* _Problem requirements_: Repeat the listing below line by line, exactly, leaving its pictures behind.

* _Collected data_:
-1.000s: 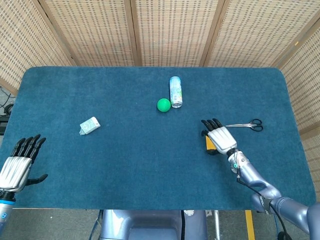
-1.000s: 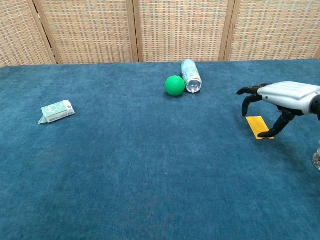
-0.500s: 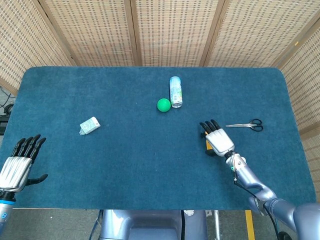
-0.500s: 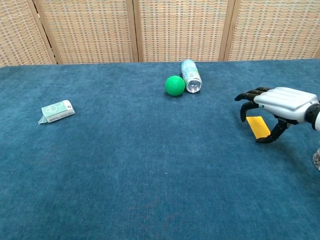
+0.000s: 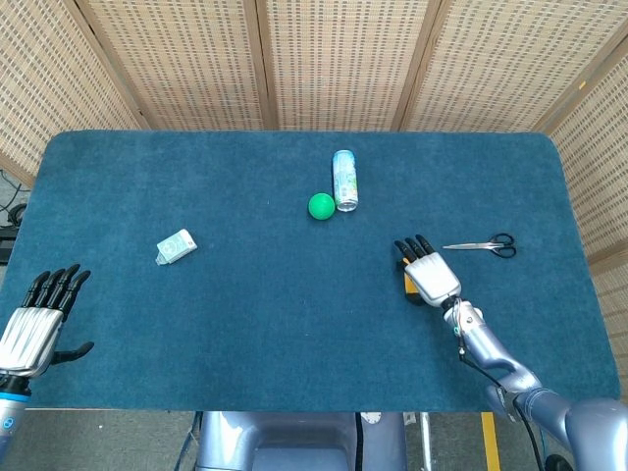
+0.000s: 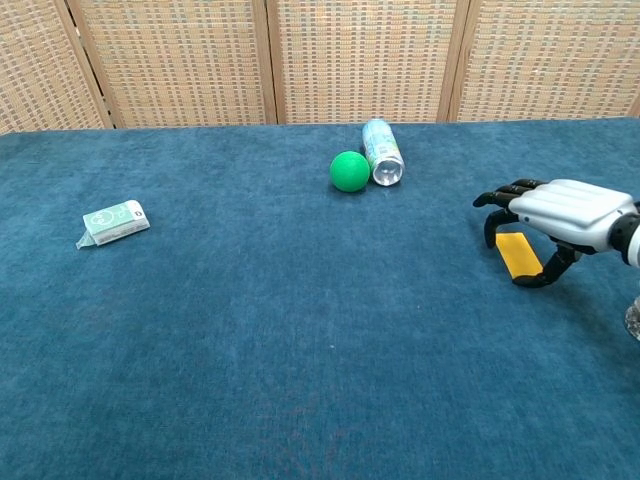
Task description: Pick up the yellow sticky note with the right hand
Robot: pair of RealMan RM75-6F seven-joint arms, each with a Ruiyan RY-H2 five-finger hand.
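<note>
Blue table had open cloth at 9 o'clock of the right hand; scissors lay at its 3 o'clock. Fingers arched over the yellow sticky note; whether it was gripped, cannot tell. Note's long axis ran 11-to-5. Left hand spread, empty, at the near-left edge.

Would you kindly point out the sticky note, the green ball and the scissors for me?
sticky note (image 6: 519,254), chest view, on its yellow face below the robot hand.
green ball (image 6: 349,171), chest view, on the middle of the ball.
scissors (image 5: 481,245), head view, near where the blades meet the handles.
</note>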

* _Solution below_:
-1.000s: 
-1.000s: 
-0.500s: 
-0.500s: 
+0.000s: 
+0.000s: 
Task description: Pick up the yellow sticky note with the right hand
Robot: pair of RealMan RM75-6F seven-joint arms, each with a Ruiyan RY-H2 five-finger hand.
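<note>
Blue table had open cloth at 9 o'clock of the right hand; scissors lay at its 3 o'clock. Fingers arched over the yellow sticky note; whether it was gripped, cannot tell. Note's long axis ran 11-to-5. Left hand spread, empty, at the near-left edge.

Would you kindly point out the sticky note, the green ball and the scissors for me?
sticky note (image 6: 519,254), chest view, on its yellow face below the robot hand.
green ball (image 6: 349,171), chest view, on the middle of the ball.
scissors (image 5: 481,245), head view, near where the blades meet the handles.
</note>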

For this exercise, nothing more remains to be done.